Ciò a cui Judith Butler si riferisce con la formula foucaultiana di «discorso-inverso»355 è, a

livello linguistico e sociale, il fenomeno che segna con maggior evidenza il verificarsi di questi atti di resistenza “dialettica” al regime normalizzatore. Pur riconoscendo a Foucault di aver tematizzato la necessità di una resistenza immanente al discorso, Butler gli contesta di non aver saputo cogliere per intero le ragioni per cui ciò deve accadere. Secondo Butler, Foucault non tiene conto del fatto che il desiderio appassionato è sempre un desiderio di

linguaggio: è il desiderio con cui ciascuno ambisce a ottenere un'identità nel linguaggio. Così

come è giusto non esaltare il potere di resistenza dell'inconscio psichico o dell'immaginario, e non è sufficiente attribuire a queste dimensioni psichiche “altre” rispetto al sociale tutto l'onere dell'opposizione, allo stesso modo non si deve sottostimare la forza con cui il desiderio di soggettivazione di chi è escluso da essa possa portare a un'appropriazione “rovesciata” della norma, con esiti imprevedibili.

Secondo Butler, benché questo motivo sia stato da Foucault sottostimato, è proprio in virtù di esso che ha senso appoggiare la proposta foucaultiana di una rioccupazione e risignificazione radicale di quegli epiteti, appellativi, luoghi linguistici e in generale significanti discorsivi che limitano l'esistenza a certe forme di possibilità: le offese mobilitano perché fanno leva sull'attaccamento narcisistico ai termini che rendono possibile l'esistenza sociale, quindi la proliferazione sovversiva del discorso avviene a causa del desiderio di impadronirsi di quei termini per modificarne le condizioni di utilizzo.

La risignificazione e la ricontestualizzazione politica di termini linguistici offensivi o già appartenuti ad ambiti disciplinari ghettizzanti possono venire perciò recuperati da coloro che ne sono i bersagli e, fatti propri, esibiti in chiave provocatoria.
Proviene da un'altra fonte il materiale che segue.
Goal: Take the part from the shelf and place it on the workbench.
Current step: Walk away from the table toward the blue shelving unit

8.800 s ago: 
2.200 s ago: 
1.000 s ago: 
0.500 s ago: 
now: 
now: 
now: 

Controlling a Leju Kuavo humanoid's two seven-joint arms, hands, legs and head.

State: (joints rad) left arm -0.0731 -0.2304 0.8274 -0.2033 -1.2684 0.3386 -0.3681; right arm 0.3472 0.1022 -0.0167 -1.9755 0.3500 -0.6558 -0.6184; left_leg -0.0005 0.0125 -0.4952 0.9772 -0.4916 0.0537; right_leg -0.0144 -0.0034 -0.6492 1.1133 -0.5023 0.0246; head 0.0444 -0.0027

Ciò è possibile perché, pur ritenendo il linguaggio un'importante forma di agency sociale, Butler è convinta che esso «non “agisce” direttamente o causalmente “su” colui o colei cui si rivolge […]. In realtà, il

fatto che certi enunciati offensivi siano simili a un'azione potrebbe essere proprio ciò che trattiene questi ultimi dal dire ciò che vogliono dire o dal fare ciò che dicono»356.

L'equivocità è una caratteristica del linguaggio intrinseca, sostanziale, niente affatto contingente. Deriva dalla disgiunzione strutturale di significato e significante, i due volti incommensurabili del segno legati tra loro da un rapporto differenziale. Questa peculiare condizione “bifronte” della parola è una caratteristica non trascurabile in quanto, da una parte, ostacola la fluidità della comunicazione, rendendo possibile il capovolgimento e il deragliamento di un significato, ma, al contempo, garantisce sempre la possibilità del verificarsi di uno “scacco” del parlare ingiurioso e subordinante357.

Questo parlare può mancare il proprio bersaglio – e di fatto manca continuamente il proprio bersaglio – poiché l'istanza che viene reiterata nel pronunciare l'epiteto offensivo è, da un punto di vista retorico, “soltanto” un significante, il cui legame con il significato può essere sovvertito e modificato a seconda del contesto di emissione e delle convenzioni in uso fra i parlanti. Il significato è, nella lingua, l'elemento da discutere, indicato attraverso segni ma mai esaurito in essi.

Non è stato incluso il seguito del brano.